Relocating the birds to the mainland is not a long-term solution, she said.
“It’s meant to be short-term, to keep the birds alive and safe until we can secure a site where they can be released safely. Right now that doesn’t exist.”
But there’s not enough space at the captive-bird
facilities run on Maui and Hawaii island by the San
Diego Zoo Wildlife Alliance, she said, so the plan is to have the kiwikiu housed
at three mainland zoos
with experience in endangered forest bird husbandry: the National Aviary in Pennsylvania, the Smithsonian Zoo in West Virginia and the Tracy Aviary in Utah.
The problem is, among the three zoos there is space in their climate-controlled facilities for only about 20 birds, she said, and ideally there should be at least 30 birds — 15 males and 15 females — in captivity for breeding if necessary.
Berry said the next step for the Maui Forest Bird Working Group is to secure funding, consult with the parties involved and obtain authorization from the BLNR to send the native birds to the mainland.
“We need to save those birds,” Land Board member James Gomes said. “We’re not going to change the climate — climate change is inevitable — but we need to do something to keep the mosquitoes away.”
Along with the relocation plan, Berry said the working group is committed to continuing reforestation at high elevations, managing the habitat against predators such as cats, rats and mongooses and pushing to bring a new technique of landscape-level mosquito control that is working successfully in other parts of the world, an effort that will take at least three more years.
In addition, the working group will investigate the possibility of translocating the birds to the Big Island.
“We don’t know if this is a viable option,” Berry said, adding that biologists would need to look at habitat suitability and any impacts on the kiwikiu or the birds that currently live on Hawaii island. “It’s going to take some time.”
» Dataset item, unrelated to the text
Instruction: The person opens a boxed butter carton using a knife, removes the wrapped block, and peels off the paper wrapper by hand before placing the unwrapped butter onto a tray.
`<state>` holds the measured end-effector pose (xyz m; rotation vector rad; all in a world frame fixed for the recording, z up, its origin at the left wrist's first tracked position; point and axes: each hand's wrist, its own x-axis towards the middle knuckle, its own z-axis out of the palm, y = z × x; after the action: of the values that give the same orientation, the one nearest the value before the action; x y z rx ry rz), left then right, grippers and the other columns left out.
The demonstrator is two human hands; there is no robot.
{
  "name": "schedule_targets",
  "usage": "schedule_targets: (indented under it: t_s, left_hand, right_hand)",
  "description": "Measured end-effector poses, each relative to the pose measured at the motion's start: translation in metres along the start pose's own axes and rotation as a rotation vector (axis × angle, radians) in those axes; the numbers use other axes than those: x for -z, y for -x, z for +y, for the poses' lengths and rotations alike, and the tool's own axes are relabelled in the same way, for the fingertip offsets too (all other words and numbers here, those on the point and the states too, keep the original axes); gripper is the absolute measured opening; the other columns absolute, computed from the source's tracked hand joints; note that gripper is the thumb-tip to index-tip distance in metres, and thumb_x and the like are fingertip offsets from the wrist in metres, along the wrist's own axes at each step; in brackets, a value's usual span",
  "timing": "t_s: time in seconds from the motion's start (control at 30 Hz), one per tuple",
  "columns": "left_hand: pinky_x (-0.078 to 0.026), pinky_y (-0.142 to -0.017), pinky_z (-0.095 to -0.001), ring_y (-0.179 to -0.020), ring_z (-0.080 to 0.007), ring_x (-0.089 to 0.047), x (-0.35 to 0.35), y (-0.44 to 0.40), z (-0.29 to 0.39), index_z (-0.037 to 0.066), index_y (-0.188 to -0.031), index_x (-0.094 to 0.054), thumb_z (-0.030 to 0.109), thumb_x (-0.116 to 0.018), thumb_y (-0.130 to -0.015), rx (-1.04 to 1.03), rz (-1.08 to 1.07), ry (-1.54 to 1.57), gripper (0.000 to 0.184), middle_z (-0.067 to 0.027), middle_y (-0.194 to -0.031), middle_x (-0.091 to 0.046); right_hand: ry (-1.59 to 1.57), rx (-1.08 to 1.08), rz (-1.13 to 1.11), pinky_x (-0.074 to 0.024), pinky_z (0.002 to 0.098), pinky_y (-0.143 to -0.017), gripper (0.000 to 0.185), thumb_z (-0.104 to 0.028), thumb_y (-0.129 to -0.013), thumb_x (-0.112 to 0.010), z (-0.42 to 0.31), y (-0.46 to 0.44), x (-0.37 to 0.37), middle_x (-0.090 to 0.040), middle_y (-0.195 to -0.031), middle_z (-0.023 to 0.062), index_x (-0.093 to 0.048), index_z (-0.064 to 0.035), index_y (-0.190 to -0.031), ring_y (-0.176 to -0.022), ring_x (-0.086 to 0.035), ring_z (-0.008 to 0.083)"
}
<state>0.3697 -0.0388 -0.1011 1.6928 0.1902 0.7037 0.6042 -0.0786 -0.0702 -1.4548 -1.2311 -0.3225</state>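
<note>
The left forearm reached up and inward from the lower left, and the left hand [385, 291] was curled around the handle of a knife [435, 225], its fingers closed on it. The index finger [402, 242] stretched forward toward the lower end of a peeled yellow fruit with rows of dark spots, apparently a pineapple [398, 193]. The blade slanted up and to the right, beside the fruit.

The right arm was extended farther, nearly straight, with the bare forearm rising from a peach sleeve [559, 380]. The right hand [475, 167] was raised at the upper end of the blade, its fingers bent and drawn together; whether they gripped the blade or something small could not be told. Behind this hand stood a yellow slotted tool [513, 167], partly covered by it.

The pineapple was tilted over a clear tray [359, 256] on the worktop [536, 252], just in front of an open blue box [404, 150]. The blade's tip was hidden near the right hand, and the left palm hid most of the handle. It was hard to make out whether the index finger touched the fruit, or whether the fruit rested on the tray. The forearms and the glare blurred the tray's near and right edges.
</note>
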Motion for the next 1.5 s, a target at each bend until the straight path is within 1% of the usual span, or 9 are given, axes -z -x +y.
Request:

Mossman, however, says he firmly believes that shipping the kiwikiu 5,000 miles away is not the answer,
especially considering
the spotty record captive breeding has had for
Hawaii’s birds.
Every effort should be made to hold the line on Maui, he says, and if that isn’t going to work, officials should translocate the kiwikiu to pristine forests on the Big Island. Captivity should be left as a final, last-ditch effort.
“They can make a change,” Mossman says. “To rely on something that hasn’t worked for 40 years is a disservice to the birds.”
The petition says both state and federal agencies have taken actions to
“dramatically harm our
Hawaiian species and serve as yet another way that
the colonization of this place continues to subjugate, oppress, and destroy our culture and ‘aina. I respect and value the people that I disagree with on this topic, but I know in my na‘au (gut) that they are wrong and that captivity on the mainland will ultimately cause more harm than good.”
Contacted for comment, the Department of Land and Natural Resources said officials would not have anything to say about the petition.